The Puerto Rico Energy Bureau (PREB) has postponed a decision on whether to approve a fixed-charge pension rider for electricity customers, opting instead to address the issue as part of its upcoming permanent rate order for the Puerto Rico Electric Power Authority (PREPA).


In a resolution issued earlier this week, the PREB acknowledged LUMA Energy’s request submitted Dec. 9 to amend its Model Bill to replace the current per-kilowatt-hour (kWh) pension charge with a fixed customer fee.


LUMA argued that its billing system upgrades would allow implementation by Jan. 1, 2026. However, regulators said the matter will be resolved during the ongoing rate review process, giving stakeholders time to brief pension-related questions and consider evidence presented during recent hearings.


The pension rider stems from the PREB’s July 31 order establishing provisional rates and a provisional budget for fiscal year 2026, which included $307.5 million in pension costs for PREPA’s Employee Retirement System.

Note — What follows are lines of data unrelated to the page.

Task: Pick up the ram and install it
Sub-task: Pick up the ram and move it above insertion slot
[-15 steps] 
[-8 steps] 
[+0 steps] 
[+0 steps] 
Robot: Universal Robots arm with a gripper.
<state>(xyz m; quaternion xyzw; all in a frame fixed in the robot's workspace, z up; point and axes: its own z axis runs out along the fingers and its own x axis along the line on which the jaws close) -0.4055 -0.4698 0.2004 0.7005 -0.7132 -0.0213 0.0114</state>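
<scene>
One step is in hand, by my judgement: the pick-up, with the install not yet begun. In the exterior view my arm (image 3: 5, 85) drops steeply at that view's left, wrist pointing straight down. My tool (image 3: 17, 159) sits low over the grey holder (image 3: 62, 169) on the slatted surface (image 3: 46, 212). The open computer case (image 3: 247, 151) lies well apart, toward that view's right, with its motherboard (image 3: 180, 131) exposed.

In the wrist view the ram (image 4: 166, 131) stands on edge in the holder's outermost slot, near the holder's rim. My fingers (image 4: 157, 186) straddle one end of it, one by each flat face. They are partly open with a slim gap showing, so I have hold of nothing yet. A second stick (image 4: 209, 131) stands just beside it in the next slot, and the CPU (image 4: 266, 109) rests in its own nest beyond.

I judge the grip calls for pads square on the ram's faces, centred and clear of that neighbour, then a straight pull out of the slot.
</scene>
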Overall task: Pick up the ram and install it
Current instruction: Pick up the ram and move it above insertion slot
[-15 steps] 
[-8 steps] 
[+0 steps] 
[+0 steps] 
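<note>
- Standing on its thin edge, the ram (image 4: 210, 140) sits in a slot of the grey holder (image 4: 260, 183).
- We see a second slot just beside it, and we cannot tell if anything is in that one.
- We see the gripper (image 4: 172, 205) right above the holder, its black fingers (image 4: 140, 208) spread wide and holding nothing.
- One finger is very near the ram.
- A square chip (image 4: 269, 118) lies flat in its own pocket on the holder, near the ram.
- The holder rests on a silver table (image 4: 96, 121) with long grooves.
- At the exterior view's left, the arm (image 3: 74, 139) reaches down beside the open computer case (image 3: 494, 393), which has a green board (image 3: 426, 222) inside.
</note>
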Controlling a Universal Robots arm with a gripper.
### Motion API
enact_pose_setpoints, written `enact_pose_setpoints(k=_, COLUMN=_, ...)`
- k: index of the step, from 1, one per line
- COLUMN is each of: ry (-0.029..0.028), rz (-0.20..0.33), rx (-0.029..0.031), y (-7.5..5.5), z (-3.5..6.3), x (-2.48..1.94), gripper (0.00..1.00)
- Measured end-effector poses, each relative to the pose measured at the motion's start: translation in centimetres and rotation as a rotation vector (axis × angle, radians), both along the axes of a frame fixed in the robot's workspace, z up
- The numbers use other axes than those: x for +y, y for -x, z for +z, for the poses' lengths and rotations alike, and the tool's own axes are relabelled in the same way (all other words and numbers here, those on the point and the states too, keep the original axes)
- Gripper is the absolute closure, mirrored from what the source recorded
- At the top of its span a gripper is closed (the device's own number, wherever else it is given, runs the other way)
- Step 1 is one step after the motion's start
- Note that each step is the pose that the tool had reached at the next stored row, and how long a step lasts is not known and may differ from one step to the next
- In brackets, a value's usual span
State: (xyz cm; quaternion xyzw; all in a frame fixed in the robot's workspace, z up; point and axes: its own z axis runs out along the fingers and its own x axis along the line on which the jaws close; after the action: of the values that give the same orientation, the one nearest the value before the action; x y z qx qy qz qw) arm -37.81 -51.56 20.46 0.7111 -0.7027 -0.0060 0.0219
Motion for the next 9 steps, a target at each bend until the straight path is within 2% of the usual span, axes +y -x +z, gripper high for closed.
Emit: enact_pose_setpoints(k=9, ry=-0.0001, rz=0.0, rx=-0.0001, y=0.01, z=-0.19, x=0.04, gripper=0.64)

While the PREB initially favored a fixed charge, technical constraints forced LUMA to apply a per-kWh rider starting Sept. 1.


“The July 31 Order also stated that the pension cost should be recovered from customers through a fixed customer charge rather than through a per-kWh charge. Constraints in LUMA’s billing system made it infeasible to implement a fixed-charge rider by September 1, 2025, the date on which the provisional rate would go into effect,” the resolution issued Monday reads. “The Energy Bureau therefore allowed the rider to recover the costs on a per-kWh basis but required LUMA to create a fixed-charge rider as soon as possible. On August 12, 2025, LUMA submitted a document titled Amendment of Model Bill to Implement Provisional Rate Riders Approved on July 31, 2025 through which LUMA sought authorization to amend its Model Bill to include two new line items for the provisional rate rider and pension payment rider recently approved by the Energy Bureau.”


The PREB warned LUMA that any noncompliance with its orders or applicable laws could result in fines ranging from $10,000 to $125,000 per day, escalating to as much as $250,000 for repeated violations under Act 57-2014.


The permanent rate order in Case No. NEPR-AP-2023-0003 is expected to clarify how pension costs will be recovered from customers going forward.